Yes, and we've been very thrilled with our original production of anime that's being viewed quite and regionally throughout Asia and of course in Japan, our scripted series and our unscripted series like Busted! from Korea or Terrace House from Japan are viewed throughout the region which are building brands bigger and bigger.

Todd Juenger

So thank you for sort of carving out India separately only because - for a number reasons right? As such a place with huge potential, I think numerous executives have been quoted into various places recently talking about the potential there. You've got some new original shows there. So specifically in India, if you could dive a little deeper into where you are on the growth curve there. How you see the path to success and how big that could be for you in the next many years?

Greg Peters

Well Todd, we’re way behind YouTube, Hotstar. Those are really the leaders on the internet. And there is so much TV viewing at Linear TV that could be internet viewing. And the advantages are tremendous in India for internet viewing because you don’t get the ad load that you see that’s so high in all of the other platforms.
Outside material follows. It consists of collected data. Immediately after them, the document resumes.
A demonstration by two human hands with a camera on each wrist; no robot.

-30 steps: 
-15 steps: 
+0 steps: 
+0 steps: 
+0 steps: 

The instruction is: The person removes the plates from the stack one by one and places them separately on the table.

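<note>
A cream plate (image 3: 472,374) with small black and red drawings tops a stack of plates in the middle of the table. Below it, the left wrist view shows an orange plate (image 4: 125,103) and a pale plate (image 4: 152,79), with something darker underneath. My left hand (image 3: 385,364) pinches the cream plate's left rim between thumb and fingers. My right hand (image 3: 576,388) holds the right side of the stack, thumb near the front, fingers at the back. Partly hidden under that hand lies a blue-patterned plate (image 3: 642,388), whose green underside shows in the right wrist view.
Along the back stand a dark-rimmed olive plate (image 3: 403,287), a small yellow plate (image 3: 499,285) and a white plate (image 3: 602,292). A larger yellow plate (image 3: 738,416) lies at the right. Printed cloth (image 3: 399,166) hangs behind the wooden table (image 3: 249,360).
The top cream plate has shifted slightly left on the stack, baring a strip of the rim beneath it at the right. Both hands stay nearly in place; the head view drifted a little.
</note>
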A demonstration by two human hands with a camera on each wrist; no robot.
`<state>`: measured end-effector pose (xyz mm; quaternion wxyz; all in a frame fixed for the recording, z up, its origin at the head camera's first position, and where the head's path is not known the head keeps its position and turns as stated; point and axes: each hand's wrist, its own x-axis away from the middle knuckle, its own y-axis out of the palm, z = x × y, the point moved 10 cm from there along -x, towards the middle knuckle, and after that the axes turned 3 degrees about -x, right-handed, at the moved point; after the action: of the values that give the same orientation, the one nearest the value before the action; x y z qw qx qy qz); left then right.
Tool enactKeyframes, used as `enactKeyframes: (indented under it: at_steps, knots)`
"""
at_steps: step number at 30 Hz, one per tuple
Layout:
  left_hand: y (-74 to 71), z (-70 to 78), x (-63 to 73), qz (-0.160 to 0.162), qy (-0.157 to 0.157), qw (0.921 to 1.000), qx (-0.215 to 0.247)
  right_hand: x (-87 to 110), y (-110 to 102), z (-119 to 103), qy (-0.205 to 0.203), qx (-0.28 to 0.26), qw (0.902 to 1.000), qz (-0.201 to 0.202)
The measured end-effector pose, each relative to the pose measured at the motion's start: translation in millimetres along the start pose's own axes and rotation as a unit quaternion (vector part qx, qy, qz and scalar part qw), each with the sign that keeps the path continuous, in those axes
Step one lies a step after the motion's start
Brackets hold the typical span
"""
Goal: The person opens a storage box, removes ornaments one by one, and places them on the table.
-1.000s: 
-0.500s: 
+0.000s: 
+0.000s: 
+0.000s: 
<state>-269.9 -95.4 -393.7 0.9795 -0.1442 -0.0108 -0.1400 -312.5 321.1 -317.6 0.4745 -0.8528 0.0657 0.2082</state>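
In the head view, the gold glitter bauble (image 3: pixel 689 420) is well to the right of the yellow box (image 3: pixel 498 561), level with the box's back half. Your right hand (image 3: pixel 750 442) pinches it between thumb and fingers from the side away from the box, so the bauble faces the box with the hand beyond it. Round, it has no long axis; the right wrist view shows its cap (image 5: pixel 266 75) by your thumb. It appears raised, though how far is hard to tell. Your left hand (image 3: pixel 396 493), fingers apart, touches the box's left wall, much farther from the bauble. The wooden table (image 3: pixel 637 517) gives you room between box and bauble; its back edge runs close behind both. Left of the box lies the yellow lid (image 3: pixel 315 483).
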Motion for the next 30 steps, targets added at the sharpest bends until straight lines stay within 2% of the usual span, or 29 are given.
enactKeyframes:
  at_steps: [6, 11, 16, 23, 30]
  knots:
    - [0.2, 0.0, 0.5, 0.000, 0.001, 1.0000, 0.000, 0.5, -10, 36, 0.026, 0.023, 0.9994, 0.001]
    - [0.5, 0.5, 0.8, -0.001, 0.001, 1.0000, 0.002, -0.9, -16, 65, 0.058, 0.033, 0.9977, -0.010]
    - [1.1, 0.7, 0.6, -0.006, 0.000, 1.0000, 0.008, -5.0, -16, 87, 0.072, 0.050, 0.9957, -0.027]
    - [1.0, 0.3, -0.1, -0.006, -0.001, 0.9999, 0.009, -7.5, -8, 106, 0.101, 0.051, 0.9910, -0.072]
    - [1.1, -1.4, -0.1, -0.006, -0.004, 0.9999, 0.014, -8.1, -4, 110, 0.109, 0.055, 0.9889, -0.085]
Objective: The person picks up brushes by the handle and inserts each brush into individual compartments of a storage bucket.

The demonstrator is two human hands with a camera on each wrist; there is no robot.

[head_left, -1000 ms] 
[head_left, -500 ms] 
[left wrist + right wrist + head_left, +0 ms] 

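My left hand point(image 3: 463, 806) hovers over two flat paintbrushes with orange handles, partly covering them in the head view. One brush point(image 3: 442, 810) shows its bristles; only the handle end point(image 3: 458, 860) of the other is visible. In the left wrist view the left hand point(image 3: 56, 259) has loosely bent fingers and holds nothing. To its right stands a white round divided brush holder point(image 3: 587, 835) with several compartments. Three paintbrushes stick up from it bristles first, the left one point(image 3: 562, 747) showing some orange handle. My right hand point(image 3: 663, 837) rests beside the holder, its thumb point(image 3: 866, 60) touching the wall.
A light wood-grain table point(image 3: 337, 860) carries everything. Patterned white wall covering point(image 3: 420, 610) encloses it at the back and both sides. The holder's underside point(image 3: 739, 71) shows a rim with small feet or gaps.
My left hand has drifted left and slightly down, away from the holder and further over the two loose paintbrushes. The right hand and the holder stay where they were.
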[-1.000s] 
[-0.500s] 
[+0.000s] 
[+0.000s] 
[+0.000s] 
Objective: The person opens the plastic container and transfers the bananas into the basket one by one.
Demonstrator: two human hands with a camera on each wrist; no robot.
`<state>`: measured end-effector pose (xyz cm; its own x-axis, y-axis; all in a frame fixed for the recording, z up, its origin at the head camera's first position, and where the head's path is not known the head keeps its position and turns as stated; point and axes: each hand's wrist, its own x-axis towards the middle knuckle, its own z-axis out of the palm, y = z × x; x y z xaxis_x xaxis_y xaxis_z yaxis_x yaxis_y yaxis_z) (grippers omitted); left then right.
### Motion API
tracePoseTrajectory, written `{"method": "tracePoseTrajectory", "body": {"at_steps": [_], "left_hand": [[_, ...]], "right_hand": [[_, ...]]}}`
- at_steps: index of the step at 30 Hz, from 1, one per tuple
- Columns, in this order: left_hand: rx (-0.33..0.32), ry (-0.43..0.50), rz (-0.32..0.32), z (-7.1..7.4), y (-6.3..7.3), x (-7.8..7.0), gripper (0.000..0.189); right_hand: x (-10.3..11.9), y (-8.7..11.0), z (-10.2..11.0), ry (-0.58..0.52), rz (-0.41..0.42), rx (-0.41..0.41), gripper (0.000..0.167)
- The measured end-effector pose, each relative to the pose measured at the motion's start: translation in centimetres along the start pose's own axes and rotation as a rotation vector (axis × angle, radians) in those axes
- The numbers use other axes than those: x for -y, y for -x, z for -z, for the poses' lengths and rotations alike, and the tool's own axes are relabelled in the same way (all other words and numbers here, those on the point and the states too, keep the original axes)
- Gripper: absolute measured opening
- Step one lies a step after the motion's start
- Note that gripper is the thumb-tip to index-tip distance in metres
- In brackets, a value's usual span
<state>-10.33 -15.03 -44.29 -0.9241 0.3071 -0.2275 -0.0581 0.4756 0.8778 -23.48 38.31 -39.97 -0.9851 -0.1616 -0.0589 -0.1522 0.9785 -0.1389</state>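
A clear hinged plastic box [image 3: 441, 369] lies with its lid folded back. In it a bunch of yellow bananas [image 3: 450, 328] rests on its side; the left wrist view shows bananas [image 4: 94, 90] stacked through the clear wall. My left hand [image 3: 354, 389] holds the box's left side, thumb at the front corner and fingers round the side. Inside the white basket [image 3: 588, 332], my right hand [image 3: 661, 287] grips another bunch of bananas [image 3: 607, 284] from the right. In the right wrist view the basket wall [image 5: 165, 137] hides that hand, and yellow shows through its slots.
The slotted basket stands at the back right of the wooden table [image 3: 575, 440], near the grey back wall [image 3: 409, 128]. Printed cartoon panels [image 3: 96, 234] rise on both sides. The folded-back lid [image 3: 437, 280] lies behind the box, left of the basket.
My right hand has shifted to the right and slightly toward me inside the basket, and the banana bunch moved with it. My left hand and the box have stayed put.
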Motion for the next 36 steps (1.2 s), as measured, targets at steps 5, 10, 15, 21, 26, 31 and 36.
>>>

So Netflix is having great success getting established, getting a reputation going and with this triplet of Lust Stories, Sacred Games and Ghoul, we're really getting some nice momentum in our India growth. Now it still – we’re still as David said a niche product, we’ve got a long way to go to expand languages and many other aspects to able to cover – be a broad Indian product. But in terms of our beachhead, I’m very pleased with what we’ve been doing.

Todd Juenger

Greg, there seems like there is some maybe seemingly obviously particulars about the Indian market from a product perspective that might be peculiar. How much of that is, just from the infrastructure that exists and the affordability in the marketplace. Is that true and if so what you’ve got up your sleeve to try and make Netflix easy for everybody in India to enjoy it?

Greg Peters

There are definitely a few specific things that we’re doing there to get payments and how sign-up has to happen. We just rolled out some improvements on the sign-up flow on TVs. So we are making that easier for non-members to become members in that dimension. But actually a lot of the work that we do that helps our members in India is actually applicable in some sense globally as well. Whether that’s more efficient encodes to make the viewing process higher quality, start faster that obviously is great for our members in India but it’s great for members around the world.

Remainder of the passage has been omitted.